With train-wreck moments and tender interludes alike, a book that delivers a sharply detailed Kodachrome of a brilliant...

Searching biography of the renowned songwriter, well known for his melancholic songs and competitive, perfectionist nature.

The former longtime critic for the Los Angeles Times, Hilburn (Johnny Cash: The Life, 2013, etc.) ranks high in the firmament of writers on popular music, a fitting match for a subject who himself is very nearly—but perhaps not quite—the equal of Lennon, McCartney, and Dylan, on all of whom Paul Simon (b. 1941) modeled himself. “They wouldn’t settle for just good,” said Simon of the famous competitiveness between Lennon and McCartney. “That was me, too.” In public high school in New York, he teamed, fatefully, with the pure-voiced Art Garfunkel, who would be both his sounding board and his bête noire for decades to come, the subject of constant tension and the agent of transcendent musical moments. When, after several years of constant hit-making, Garfunkel took an interest in acting, the duo began to drift apart. However, writes the author, the story is a touch more complicated, for Mike Nichols offered Simon a part in Catch-22 as well only for it to wind up being cut before the film was shot.
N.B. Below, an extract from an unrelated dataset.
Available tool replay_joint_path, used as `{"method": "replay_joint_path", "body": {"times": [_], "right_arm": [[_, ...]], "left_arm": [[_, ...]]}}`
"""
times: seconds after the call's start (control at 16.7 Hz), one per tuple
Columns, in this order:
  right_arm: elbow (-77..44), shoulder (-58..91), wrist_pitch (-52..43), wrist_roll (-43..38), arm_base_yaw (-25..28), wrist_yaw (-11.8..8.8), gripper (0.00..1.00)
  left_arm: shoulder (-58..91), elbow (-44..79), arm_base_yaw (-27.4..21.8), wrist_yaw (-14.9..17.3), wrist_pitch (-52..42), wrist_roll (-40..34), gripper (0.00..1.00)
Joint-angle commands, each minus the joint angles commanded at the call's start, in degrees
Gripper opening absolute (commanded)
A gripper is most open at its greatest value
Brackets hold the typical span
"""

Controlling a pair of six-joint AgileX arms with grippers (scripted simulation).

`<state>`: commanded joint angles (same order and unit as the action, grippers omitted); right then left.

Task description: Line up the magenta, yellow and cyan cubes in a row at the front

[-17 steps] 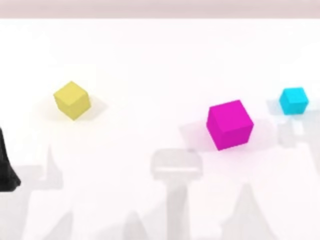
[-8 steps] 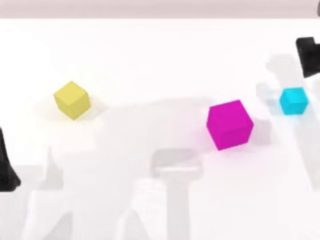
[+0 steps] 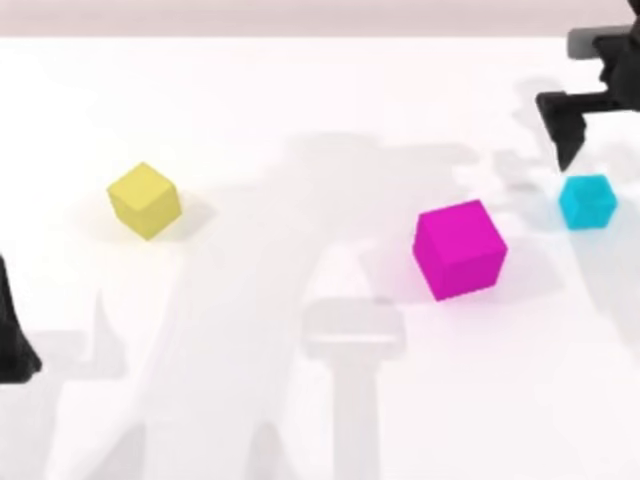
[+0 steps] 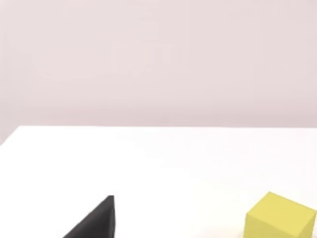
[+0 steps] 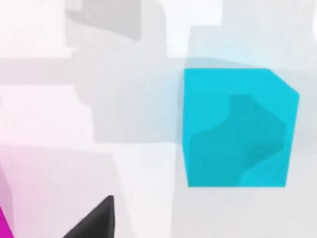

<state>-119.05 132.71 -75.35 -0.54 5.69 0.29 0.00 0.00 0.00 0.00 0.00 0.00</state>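
The cyan cube (image 3: 587,200) rests at the far right of the table, and it fills the right wrist view as the cyan cube (image 5: 237,129). My right gripper (image 3: 600,140) hovers just behind and above it, open and holding nothing; one dark fingertip (image 5: 99,220) shows. The magenta cube (image 3: 460,248) sits to the cyan cube's left, slightly nearer the front. The yellow cube (image 3: 145,200) lies at the left, also seen as the yellow cube (image 4: 280,218) in the left wrist view. My left gripper (image 3: 12,335) is parked at the left edge, open.
The white table's back edge (image 3: 300,38) runs along the top of the top view. Grey arm shadows (image 3: 350,330) fall across the front middle.
My right gripper has come in from the back right corner and moved closer to the cyan cube. The three cubes and the left arm have not moved.
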Motion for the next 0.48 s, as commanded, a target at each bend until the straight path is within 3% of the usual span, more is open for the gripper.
{"method": "replay_joint_path", "body": {"times": [0.48], "right_arm": [[-1.70,1.93,-0.72,0.02,-0.22,-0.02,1.00]], "left_arm": [[0.00,0.00,0.00,0.00,0.00,0.00,1.00]]}}
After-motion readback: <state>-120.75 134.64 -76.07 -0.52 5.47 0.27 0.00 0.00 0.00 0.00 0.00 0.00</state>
Former spouse Carrie Fisher recalls the difficulties that ensued when her own star rose as a result of the Star Wars films, when leaving him to go off and film led Simon to think of the job as “being more important to me than he was.” The gossipy stuff is all nicely juicy, especially as concerns Garfunkel, with whom, it would appear, Simon will never really make peace. But what are more important are the music and Simon’s contributions to popular culture through his songs; it’s telling, in that regard, that Simon took Elvis Presley’s death to be a warning about “the danger of not making music your top priority.” Throughout a career that stretches back seven decades, Simon has clearly never forgotten where his priorities lie.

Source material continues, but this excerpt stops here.